How to learn Aggregations For Feature Prep for SQL in Data Scientist for free

Why this matters

Aggregations turn raw events into compact, model-ready features. As a Data Scientist, you will routinely convert clicks, orders, transactions, and logs into per-entity summaries, such as orders in the last 30 days, average spend, or time since last activity. This is essential for churn prediction, fraud detection, recommendations, and forecasting.

Churn: Count user sessions last 14 days, recency since last login.
Fraud: Sum of amounts over short windows, distinct payment methods used.
Recommendations: Number of categories purchased, average rating given.
Forecasting: Weekly sales per product, moving averages of demand.

Who this is for

Data Scientists preparing features directly from SQL data sources.
Analytics Engineers and SQL-savvy analysts supporting ML teams.
MLOps practitioners validating feature logic in the warehouse.

Prerequisites

Comfort with SELECT, WHERE, GROUP BY, and basic JOINs.
Familiarity with timestamps/dates and simple CASE expressions.
Basic understanding of what a feature table is (one row per entity/time).

Concept explained simply

An aggregation summarizes many rows into one row per entity (e.g., per user_id or product_id) using functions like COUNT, SUM, AVG, MIN, and MAX. For feature prep, you usually:

Define a time window (e.g., last 30 or 90 days up to a reference date).
Filter events into that window.
GROUP BY the entity and compute aggregations.
Handle nulls (use COALESCE) and safe divisions.
Join features back to a main entity table (e.g., users).

Mental model

Think of a "+magnifying glass over time+": you slide a window up to a cutoff date, collect all events inside the window, squeeze them into numbers per entity, and attach those numbers as columns in a wide feature table. Repeat for each feature and each time window you need.

What about SQL dialects?

Intervals differ by engine. Example variants:

PostgreSQL: CURRENT_DATE - INTERVAL '30 days'
MySQL: order_date >= DATE_SUB(CURDATE(), INTERVAL 30 DAY)
SQLite: date(order_date) >= date('now','-30 day')
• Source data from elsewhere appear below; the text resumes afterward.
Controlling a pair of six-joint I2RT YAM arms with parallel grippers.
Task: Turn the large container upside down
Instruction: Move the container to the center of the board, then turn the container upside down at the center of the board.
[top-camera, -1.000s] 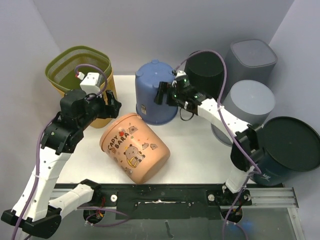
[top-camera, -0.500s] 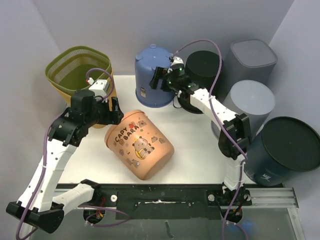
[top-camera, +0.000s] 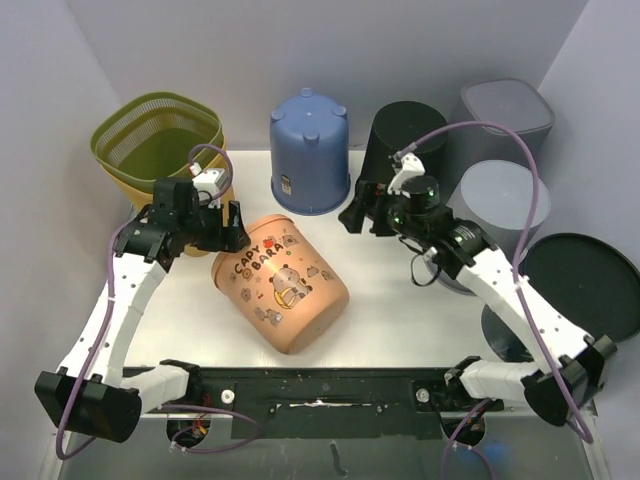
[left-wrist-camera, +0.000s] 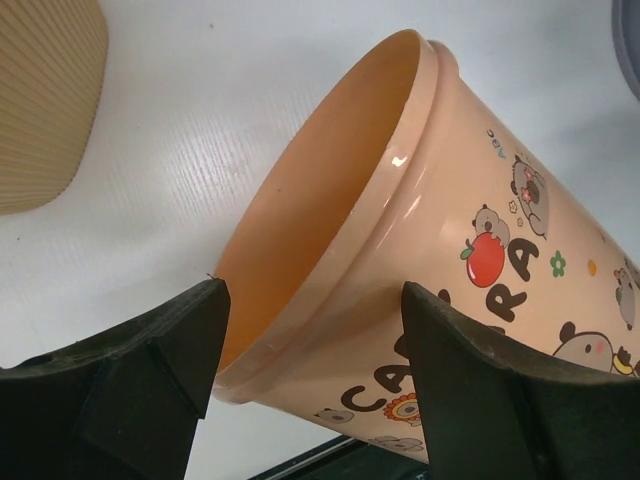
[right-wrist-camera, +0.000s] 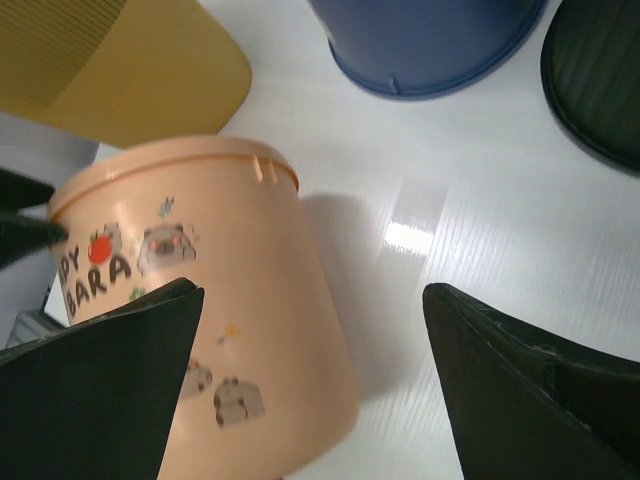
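Note:
The large container (top-camera: 280, 285) is a peach bucket printed with capybaras, lying on its side on the white table (top-camera: 390, 300), mouth facing left. My left gripper (top-camera: 225, 228) is open, its two black fingers straddling the bucket's rim (left-wrist-camera: 330, 270) without closing on it. In the left wrist view the left gripper (left-wrist-camera: 310, 330) has one finger on the inner side of the rim and one on the outer. My right gripper (top-camera: 355, 218) hangs open to the right of the bucket, above bare table. In the right wrist view the right gripper (right-wrist-camera: 312, 290) frames the bucket's base end (right-wrist-camera: 210, 330).
An upturned blue bucket (top-camera: 310, 165) stands behind the peach one. A black bin (top-camera: 405, 150) and two grey bins (top-camera: 505, 120) (top-camera: 500, 200) stand at the back right, and a dark lidded bin (top-camera: 580, 285) at the right edge. A green mesh basket (top-camera: 160, 135) nested in a yellow one fills the back left.
My right arm has pulled away from the blue bucket, forward and to the right. My left gripper has come down to the peach bucket's rim. The bucket has shifted slightly right.

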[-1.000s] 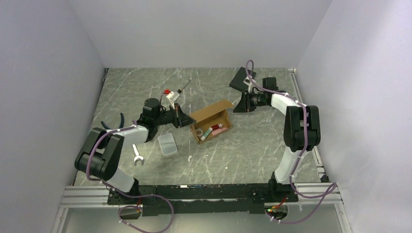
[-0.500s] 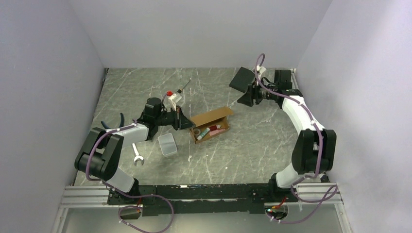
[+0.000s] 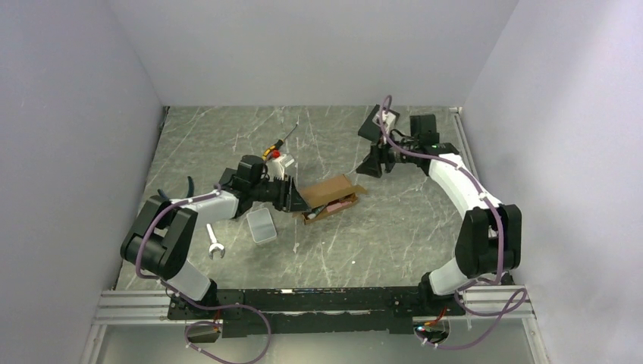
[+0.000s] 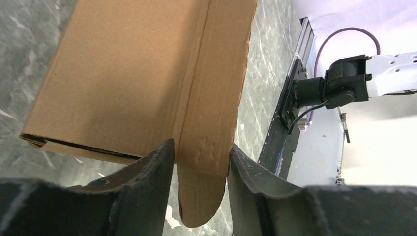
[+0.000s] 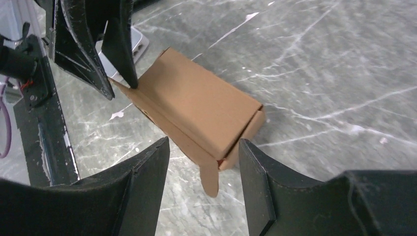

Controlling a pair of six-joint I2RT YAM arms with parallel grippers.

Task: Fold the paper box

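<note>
The tan paper box lies mid-table, its lid folded down almost flat over the body; red and white items show at its open front. My left gripper is open at the box's left end. In the left wrist view its fingers straddle the lid's front flap and rounded tab. In the right wrist view the left gripper has one fingertip on the lid's corner. My right gripper is open and empty, off the box to its far right.
A clear plastic tub and a wrench lie left of the box. A screwdriver lies behind the left wrist. A black flat piece sits by the right wrist. Side walls close in left and right.
The lid, standing open a second ago, has come down over the box. My left gripper moved right onto the box's end. My right gripper swung out and came back nearer the box.
</note>
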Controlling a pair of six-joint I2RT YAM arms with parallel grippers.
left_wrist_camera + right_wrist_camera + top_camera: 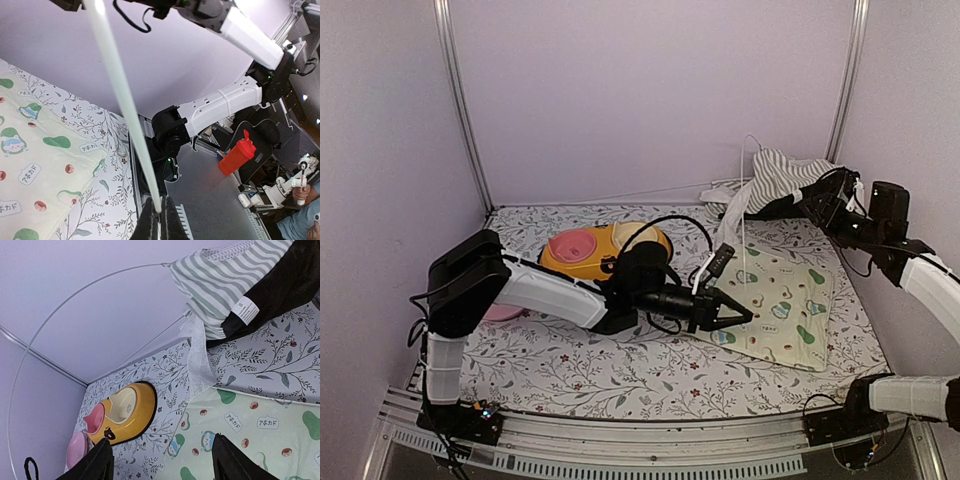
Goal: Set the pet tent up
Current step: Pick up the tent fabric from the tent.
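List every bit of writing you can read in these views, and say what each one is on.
"アボカド": printed many times over, in small white bubbles on the avocado-print mat.
Too small to read: the dark mark on the white sewn tag of the pet tent.
No other text is legible.

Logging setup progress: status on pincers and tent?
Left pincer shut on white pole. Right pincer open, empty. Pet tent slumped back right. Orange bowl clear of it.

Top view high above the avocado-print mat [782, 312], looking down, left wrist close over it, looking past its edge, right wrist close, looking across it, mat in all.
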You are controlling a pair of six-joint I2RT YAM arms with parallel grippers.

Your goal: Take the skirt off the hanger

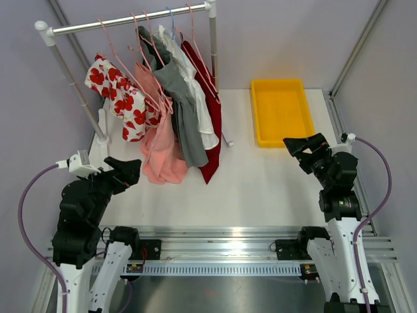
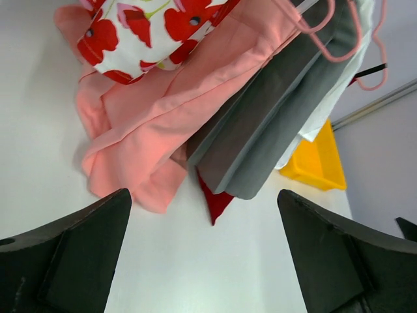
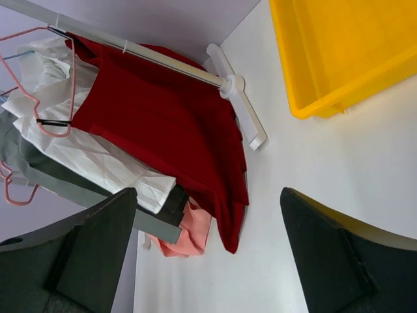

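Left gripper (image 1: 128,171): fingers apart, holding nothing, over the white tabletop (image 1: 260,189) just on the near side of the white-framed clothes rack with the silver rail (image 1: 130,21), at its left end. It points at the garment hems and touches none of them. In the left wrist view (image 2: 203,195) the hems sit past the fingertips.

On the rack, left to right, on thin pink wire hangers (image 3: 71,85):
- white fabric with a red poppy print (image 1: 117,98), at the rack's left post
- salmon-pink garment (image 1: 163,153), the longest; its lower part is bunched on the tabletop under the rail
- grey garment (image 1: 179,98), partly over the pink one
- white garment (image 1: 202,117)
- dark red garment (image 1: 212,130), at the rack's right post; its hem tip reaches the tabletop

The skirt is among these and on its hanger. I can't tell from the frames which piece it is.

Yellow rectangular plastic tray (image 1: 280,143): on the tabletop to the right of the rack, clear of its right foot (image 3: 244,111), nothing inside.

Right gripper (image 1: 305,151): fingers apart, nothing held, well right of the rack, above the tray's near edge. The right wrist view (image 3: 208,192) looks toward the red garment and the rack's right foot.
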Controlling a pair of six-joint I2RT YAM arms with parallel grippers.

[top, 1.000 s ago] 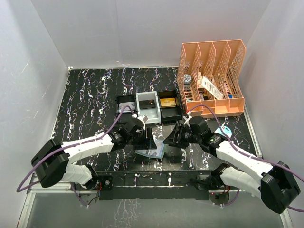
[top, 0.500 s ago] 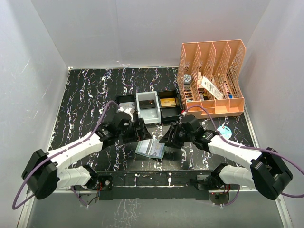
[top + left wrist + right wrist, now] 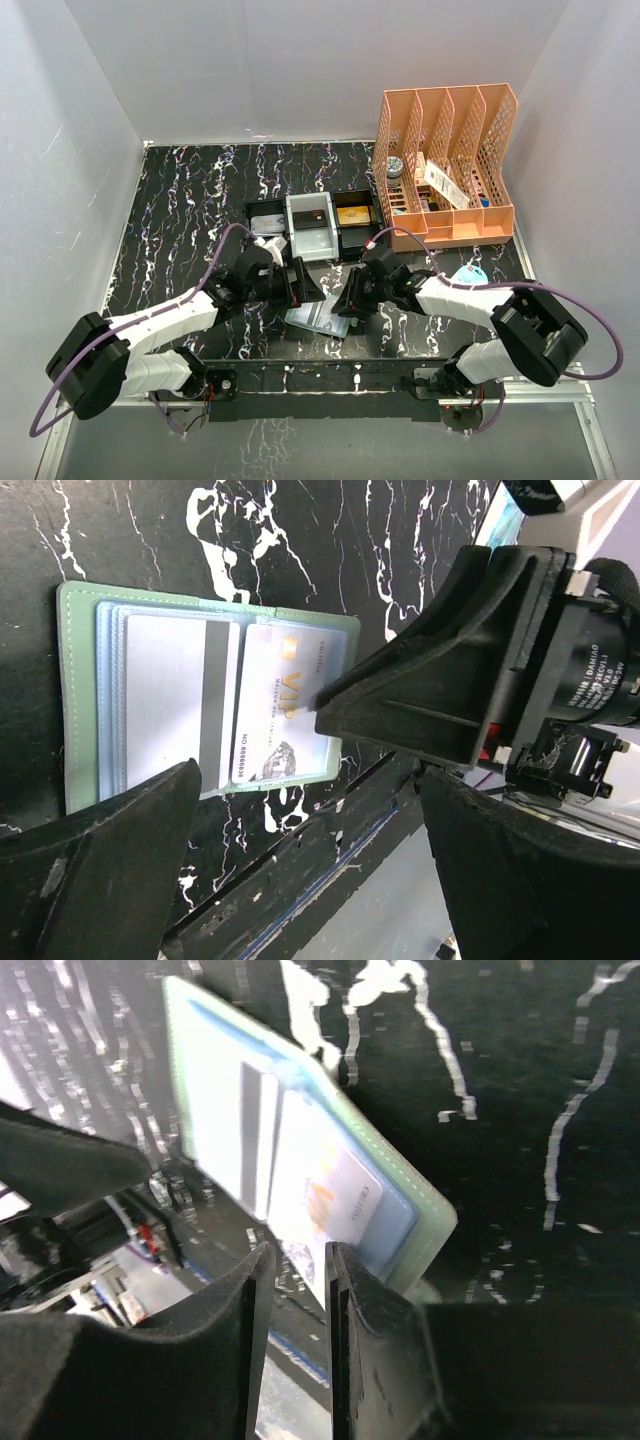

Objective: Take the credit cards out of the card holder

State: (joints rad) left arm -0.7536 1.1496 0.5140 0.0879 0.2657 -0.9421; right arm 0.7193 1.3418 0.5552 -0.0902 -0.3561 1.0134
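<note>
Dragging the whole card holder [image 3: 78, 700] is being risked: the right gripper [image 3: 300, 1260], narrowed at the edge of a white card [image 3: 275, 710], is being given little purchase, and a pinch cannot be confirmed. The left gripper [image 3: 300, 285] is being held wide above. The card holder is lying open on the tabletop [image 3: 190, 200], cards tucked in both sides.

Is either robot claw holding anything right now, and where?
The left gripper holds nothing, jaws wide open over the card holder. The right gripper, jaws nearly shut, is at the edge of the white card; whether it pinches cannot be told.
</note>
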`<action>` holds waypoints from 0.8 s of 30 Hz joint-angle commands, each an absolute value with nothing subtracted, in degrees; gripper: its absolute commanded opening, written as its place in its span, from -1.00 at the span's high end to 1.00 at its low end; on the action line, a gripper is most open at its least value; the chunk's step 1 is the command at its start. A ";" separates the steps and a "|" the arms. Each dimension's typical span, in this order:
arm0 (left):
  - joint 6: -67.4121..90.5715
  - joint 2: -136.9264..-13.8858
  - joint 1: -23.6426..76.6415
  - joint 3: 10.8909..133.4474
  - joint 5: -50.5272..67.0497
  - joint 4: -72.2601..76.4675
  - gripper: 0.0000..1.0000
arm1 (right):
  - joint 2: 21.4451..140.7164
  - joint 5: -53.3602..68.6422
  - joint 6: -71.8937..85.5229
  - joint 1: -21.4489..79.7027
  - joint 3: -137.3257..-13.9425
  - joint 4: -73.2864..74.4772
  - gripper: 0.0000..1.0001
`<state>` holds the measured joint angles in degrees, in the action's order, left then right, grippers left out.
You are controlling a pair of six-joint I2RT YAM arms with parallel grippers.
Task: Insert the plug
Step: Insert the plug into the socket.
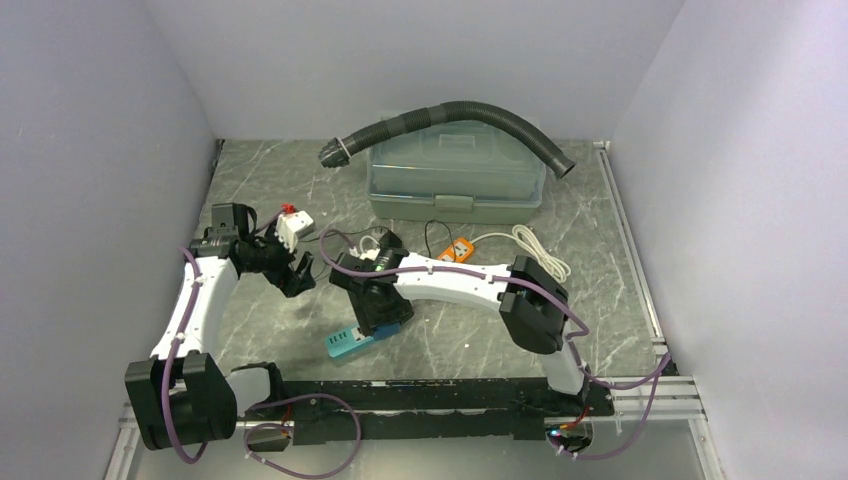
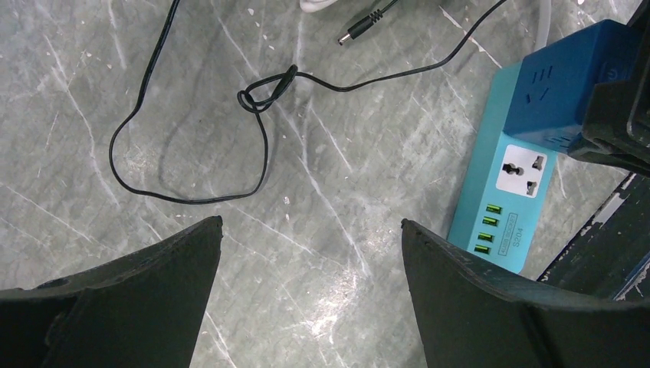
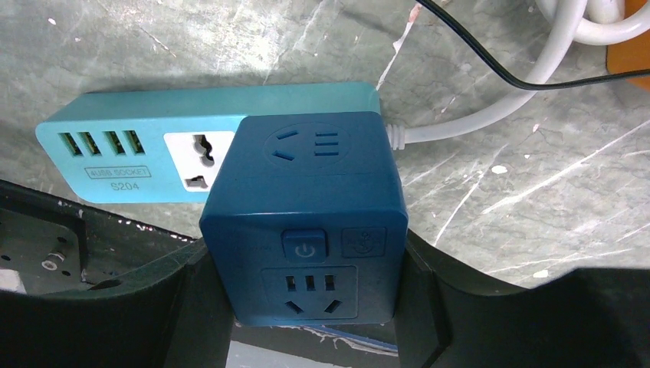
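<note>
A teal power strip (image 3: 115,153) with one universal socket and several green USB ports lies on the marble table; it also shows in the top view (image 1: 345,343) and in the left wrist view (image 2: 498,199). My right gripper (image 3: 310,299) is shut on a dark blue cube plug adapter (image 3: 306,207), which sits on the strip's right end over a socket. My left gripper (image 2: 310,230) is open and empty above bare table, left of the strip. In the top view the left gripper (image 1: 297,272) hangs left of the right gripper (image 1: 378,318).
A thin black cable (image 2: 192,123) with a barrel jack loops on the table. A white cord (image 3: 490,115) leaves the strip. Behind stand a grey lidded box (image 1: 455,180), a black corrugated hose (image 1: 450,115), a white adapter (image 1: 293,230) and an orange item (image 1: 458,249).
</note>
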<state>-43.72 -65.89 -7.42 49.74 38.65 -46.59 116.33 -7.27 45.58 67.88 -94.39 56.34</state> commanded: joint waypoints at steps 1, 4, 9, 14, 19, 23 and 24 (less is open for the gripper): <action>-43.43 -66.00 -7.65 51.93 38.77 -46.48 -0.83 | 119.38 -8.33 45.09 67.98 -91.52 57.78 1.00; -43.11 -65.88 -7.64 52.26 38.84 -46.33 -0.82 | 120.81 -8.04 44.34 68.03 -92.49 58.35 1.00; -42.55 -65.57 -7.65 51.89 39.33 -45.85 -0.83 | 123.87 -6.84 43.18 68.03 -92.78 58.92 1.00; -42.63 -66.12 -7.63 51.07 38.84 -44.58 -0.83 | 126.22 -5.96 42.55 68.02 -91.57 58.26 1.00; -42.67 -66.21 -7.63 51.54 38.32 -44.47 -0.83 | 125.28 -4.75 43.21 68.09 -88.64 55.64 1.00; -42.56 -66.33 -7.63 52.20 38.02 -44.65 -0.83 | 124.27 -5.60 43.17 68.03 -89.22 55.29 0.45; -42.50 -66.42 -7.62 52.50 38.02 -44.83 -0.83 | 124.39 -5.78 42.90 67.98 -90.15 55.50 0.32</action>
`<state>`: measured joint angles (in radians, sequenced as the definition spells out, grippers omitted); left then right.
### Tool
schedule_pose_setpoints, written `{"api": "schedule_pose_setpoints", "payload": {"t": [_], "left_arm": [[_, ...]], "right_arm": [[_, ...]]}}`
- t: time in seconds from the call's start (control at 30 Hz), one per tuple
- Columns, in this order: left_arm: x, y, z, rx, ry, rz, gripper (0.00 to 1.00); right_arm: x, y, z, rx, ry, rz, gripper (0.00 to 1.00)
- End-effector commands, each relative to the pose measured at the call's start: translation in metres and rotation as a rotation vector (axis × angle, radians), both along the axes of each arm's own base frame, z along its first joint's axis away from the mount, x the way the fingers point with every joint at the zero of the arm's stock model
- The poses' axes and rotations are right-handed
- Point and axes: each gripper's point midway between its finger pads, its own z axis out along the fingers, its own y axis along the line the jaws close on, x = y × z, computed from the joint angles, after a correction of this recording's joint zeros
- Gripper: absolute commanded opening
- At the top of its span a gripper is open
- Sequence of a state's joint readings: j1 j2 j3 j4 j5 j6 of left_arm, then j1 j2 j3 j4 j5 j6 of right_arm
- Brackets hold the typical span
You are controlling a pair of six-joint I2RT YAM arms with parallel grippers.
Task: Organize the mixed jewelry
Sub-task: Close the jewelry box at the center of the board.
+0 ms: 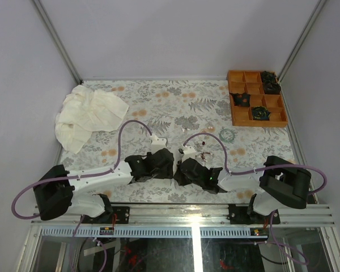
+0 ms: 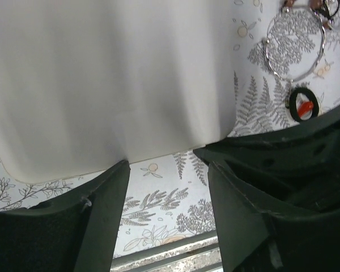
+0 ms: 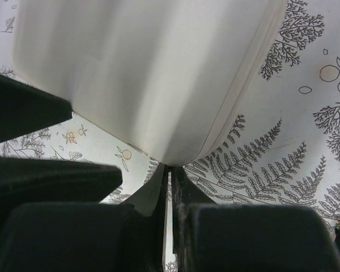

The concept is identical: filter by a window, group, aggregate.

Common feature patterns

Counts: COUNT(*) of events per entity and window.
Totals and averages: SUM(amount), AVG(amount), MIN/MAX metrics.
Distinct counts: COUNT(DISTINCT category_id) to capture variety.
Conditional sums: SUM(CASE WHEN condition THEN 1 ELSE 0 END).
Ratios: SUM(flag) / NULLIF(COUNT(*),0) for safe division.
Recency: CURRENT_DATE - MAX(event_date) as days_since_last_event.
Frequency: COUNT(*) divided by number of days/weeks in window.
Last known value: MAX_BY(value, ts) or conditional agg to capture latest.

Worked examples

Example 1: User order counts and spend in last 30/90 days

-- Assumptions: orders(user_id, order_id, order_date, amount)
WITH w30 AS (
  SELECT user_id,
         COUNT(*) AS orders_30d,
         COALESCE(SUM(amount),0) AS spend_30d
  FROM orders
  WHERE order_date >= CURRENT_DATE - INTERVAL '30 days'
  GROUP BY user_id
),
w90 AS (
  SELECT user_id,
         COUNT(*) AS orders_90d,
         COALESCE(SUM(amount),0) AS spend_90d,
         COALESCE(AVG(amount),0) AS aov_90d
  FROM orders
  WHERE order_date >= CURRENT_DATE - INTERVAL '90 days'
  GROUP BY user_id
)
SELECT COALESCE(u.user_id, w30.user_id, w90.user_id) AS user_id,
       COALESCE(w30.orders_30d,0) AS orders_30d,
       COALESCE(w30.spend_30d,0)  AS spend_30d,
       COALESCE(w90.orders_90d,0) AS orders_90d,
       COALESCE(w90.spend_90d,0)  AS spend_90d,
       COALESCE(w90.aov_90d,0)    AS aov_90d
FROM (SELECT DISTINCT user_id FROM orders) u
LEFT JOIN w30 ON u.user_id = w30.user_id
LEFT JOIN w90 ON u.user_id = w90.user_id;

MySQL interval variant

WHERE order_date >= DATE_SUB(CURDATE(), INTERVAL 30 DAY)
-- and similarly for 90 days

Example 2: Days since last order (recency)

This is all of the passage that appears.